=== EXERCISE DETAILS ===
Setting pictures aside, output exactly the lines from the start of the records to the line with "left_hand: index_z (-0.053", that line included.

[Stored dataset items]
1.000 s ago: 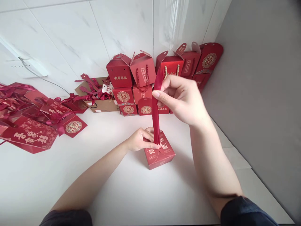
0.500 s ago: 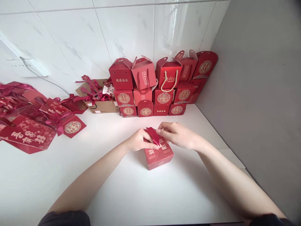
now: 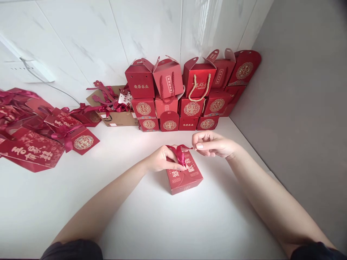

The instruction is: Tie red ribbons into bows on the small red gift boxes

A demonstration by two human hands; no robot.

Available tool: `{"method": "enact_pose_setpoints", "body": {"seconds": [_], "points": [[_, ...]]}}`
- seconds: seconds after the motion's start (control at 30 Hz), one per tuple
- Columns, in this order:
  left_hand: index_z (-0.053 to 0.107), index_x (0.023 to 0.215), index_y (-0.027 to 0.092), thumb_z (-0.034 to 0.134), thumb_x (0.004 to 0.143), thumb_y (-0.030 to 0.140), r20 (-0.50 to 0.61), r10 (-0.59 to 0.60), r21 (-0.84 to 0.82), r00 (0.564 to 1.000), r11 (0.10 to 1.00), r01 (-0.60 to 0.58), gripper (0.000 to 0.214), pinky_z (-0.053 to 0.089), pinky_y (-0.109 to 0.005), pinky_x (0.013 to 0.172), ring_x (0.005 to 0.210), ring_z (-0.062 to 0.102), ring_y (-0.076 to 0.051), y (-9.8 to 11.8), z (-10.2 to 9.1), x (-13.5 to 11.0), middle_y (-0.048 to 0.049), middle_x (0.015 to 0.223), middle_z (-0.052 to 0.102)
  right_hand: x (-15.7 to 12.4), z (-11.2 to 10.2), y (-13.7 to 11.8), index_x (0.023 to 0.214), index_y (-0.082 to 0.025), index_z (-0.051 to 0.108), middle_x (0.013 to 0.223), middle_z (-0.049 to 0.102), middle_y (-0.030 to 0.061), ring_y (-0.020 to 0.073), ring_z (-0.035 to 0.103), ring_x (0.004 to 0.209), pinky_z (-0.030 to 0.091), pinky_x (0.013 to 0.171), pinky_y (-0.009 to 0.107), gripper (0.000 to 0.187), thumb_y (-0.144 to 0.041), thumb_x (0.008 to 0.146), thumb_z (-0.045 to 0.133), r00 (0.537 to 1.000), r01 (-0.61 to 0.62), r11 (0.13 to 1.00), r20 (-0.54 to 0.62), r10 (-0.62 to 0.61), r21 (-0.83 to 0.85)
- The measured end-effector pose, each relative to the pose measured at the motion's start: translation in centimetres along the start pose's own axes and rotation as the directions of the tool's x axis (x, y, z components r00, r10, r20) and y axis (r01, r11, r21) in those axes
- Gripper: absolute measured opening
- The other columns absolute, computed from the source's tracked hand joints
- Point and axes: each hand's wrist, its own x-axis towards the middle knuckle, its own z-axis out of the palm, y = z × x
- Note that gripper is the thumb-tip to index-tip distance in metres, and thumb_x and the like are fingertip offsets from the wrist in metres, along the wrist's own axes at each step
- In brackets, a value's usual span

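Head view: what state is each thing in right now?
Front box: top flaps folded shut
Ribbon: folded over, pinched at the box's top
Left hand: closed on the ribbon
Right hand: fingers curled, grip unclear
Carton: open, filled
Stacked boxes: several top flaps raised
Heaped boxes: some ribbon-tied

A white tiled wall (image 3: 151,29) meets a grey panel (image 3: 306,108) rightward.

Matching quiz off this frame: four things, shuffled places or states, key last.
1. left hand
2. right hand
3. carton
4. gold rope handle

A. brown
B. holding the ribbon on the front box
C. hanging on a stacked box
D. fingers curled, right of the front box

Pairs: 1-B, 2-D, 3-A, 4-C
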Motion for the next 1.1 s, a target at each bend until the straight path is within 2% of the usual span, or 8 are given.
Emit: {"method": "enact_pose_setpoints", "body": {"seconds": [0.1,0.27,0.4,0.6,0.73,0.83,1.0,1.1], "points": [[0.081,0.082,0.018,0.082,0.070,0.031,-0.006,0.013,0.007,1.000,1.000,-0.013,0.017,0.053,-0.033,0.092,0.106,0.066,-0.024,0.2,0.0,0.1,-0.0116,0.111,0.072,-0.1,0.1,-0.4,0.083,-0.014,0.064,0.048,0.052,-0.0064,0.0031,0.033,0.036,0.022,0.035,0.017,0.031,-0.045,0.086,0.066,0.993,-0.119,0.988,-0.028,0.117,-0.102],[0.080,0.078,0.016,0.083,0.070,0.030,-0.015,-0.030,-0.006,0.999,1.000,0.030,0.016,0.055,-0.031,0.082,0.090,0.067,-0.020,-0.1,0.0,-0.1,-0.0092,0.090,0.073,0.5,1.5,-0.2,0.079,-0.015,0.064,0.048,0.059,-0.0031,0.0055,0.043,0.034,0.032,0.033,0.017,0.039,-0.054,0.084,0.065,0.970,-0.245,0.957,-0.031,0.243,-0.157],[0.080,0.082,0.015,0.082,0.071,0.029,0.019,-0.092,-0.067,0.996,0.993,0.093,0.018,0.055,-0.031,0.077,0.082,0.068,-0.019,-0.4,-0.1,-0.2,-0.0094,0.083,0.075,1.1,1.9,0.5,0.096,-0.016,0.067,0.049,0.062,-0.0040,0.0050,0.042,0.033,0.029,0.031,0.016,0.036,-0.049,0.083,0.068,0.982,-0.185,0.980,-0.057,0.181,-0.071],[0.080,0.081,0.017,0.081,0.072,0.030,0.006,-0.027,-0.014,1.000,1.000,0.027,0.017,0.053,-0.033,0.084,0.092,0.066,-0.021,-0.1,0.0,0.0,-0.0093,0.090,0.073,0.6,0.9,0.7,0.084,-0.014,0.066,0.042,0.055,-0.0070,0.0030,0.037,0.031,0.026,0.030,0.014,0.023,-0.036,0.081,0.073,0.997,-0.059,0.998,0.049,0.058,0.026],[0.080,0.078,0.017,0.078,0.075,0.032,0.031,-0.014,-0.014,0.999,1.000,0.014,0.016,0.052,-0.032,0.085,0.094,0.065,-0.021,0.3,-0.1,0.1,-0.0104,0.099,0.072,0.0,0.6,0.0,0.087,-0.014,0.063,0.051,0.066,-0.0026,0.0057,0.048,0.032,0.035,0.033,0.015,0.020,-0.032,0.083,0.069,0.980,-0.102,0.994,0.172,0.096,0.024],[0.080,0.081,0.017,0.073,0.081,0.032,0.067,0.004,-0.056,0.998,0.998,0.000,0.017,0.051,-0.032,0.090,0.100,0.064,-0.022,0.4,-0.4,0.2,-0.0111,0.100,0.072,-0.1,1.1,-0.4,0.084,-0.015,0.061,0.064,0.070,0.0003,0.0068,0.056,0.043,0.040,0.037,0.015,0.017,-0.030,0.085,0.067,0.974,-0.024,0.999,0.224,0.016,0.032],[0.079,0.086,0.015,0.066,0.087,0.035,0.120,-0.030,-0.119,0.992,0.992,0.044,0.024,0.049,-0.038,0.093,0.101,0.065,-0.025,1.0,-0.4,0.3,-0.0134,0.095,0.075,0.1,2.7,-0.4,0.088,-0.016,0.060,0.064,0.066,-0.0002,0.0083,0.058,0.052,0.040,0.040,0.015,0.016,-0.031,0.092,0.061,0.974,0.129,0.991,0.182,-0.134,0.037],[0.079,0.082,0.014,0.065,0.087,0.040,0.149,-0.031,-0.171,0.988,0.984,0.057,0.029,0.051,-0.039,0.092,0.093,0.068,-0.026,1.5,-0.2,0.3,-0.0139,0.094,0.075,0.4,4.3,-0.3,0.090,-0.017,0.058,0.068,0.068,0.0011,0.0101,0.061,0.057,0.047,0.048,0.019,0.017,-0.033,0.094,0.058,0.980,0.163,0.986,0.114,-0.165,0.030]]}}
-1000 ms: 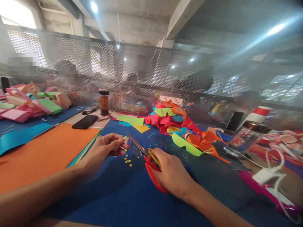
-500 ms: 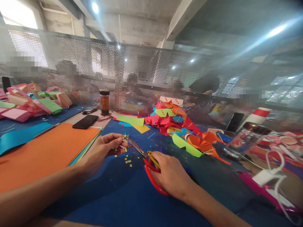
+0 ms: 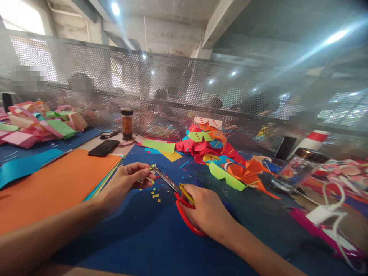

=== SOLUTION TO THIS TASK ===
1.000 s ago: 
0.500 s ago: 
now: 

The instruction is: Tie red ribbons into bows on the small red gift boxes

A demonstration by two human hands; no robot.

Available tool: `{"method": "enact_pose_setpoints", "body": {"seconds": [_], "points": [[_, ...]]}}`
- seconds: seconds after the motion's start (control at 30 Hz), one per tuple
- Columns, in this order:
  left_hand: index_z (-0.053 to 0.107), index_x (0.023 to 0.215), index_y (-0.027 to 0.092), thumb_z (-0.034 to 0.134), thumb_x (0.004 to 0.143), thumb_y (-0.030 to 0.140), r20 (-0.50 to 0.61), r10 (-0.59 to 0.60), r21 (-0.84 to 0.82), r00 (0.564 to 1.000), r11 (0.10 to 1.00), r01 (-0.60 to 0.58), gripper (0.000 to 0.214), pinky_z (-0.053 to 0.089), pinky_y (-0.109 to 0.005), pinky_x (0.013 to 0.172), ring_x (0.005 to 0.210), ring_z (-0.062 to 0.102), ring_y (-0.076 to 0.051), y (-9.8 to 11.8), z (-10.2 to 9.1), x (-13.5 to 11.0), middle_y (-0.048 to 0.049), middle_x (0.015 to 0.223), middle_z (-0.052 to 0.102)

No further output is needed.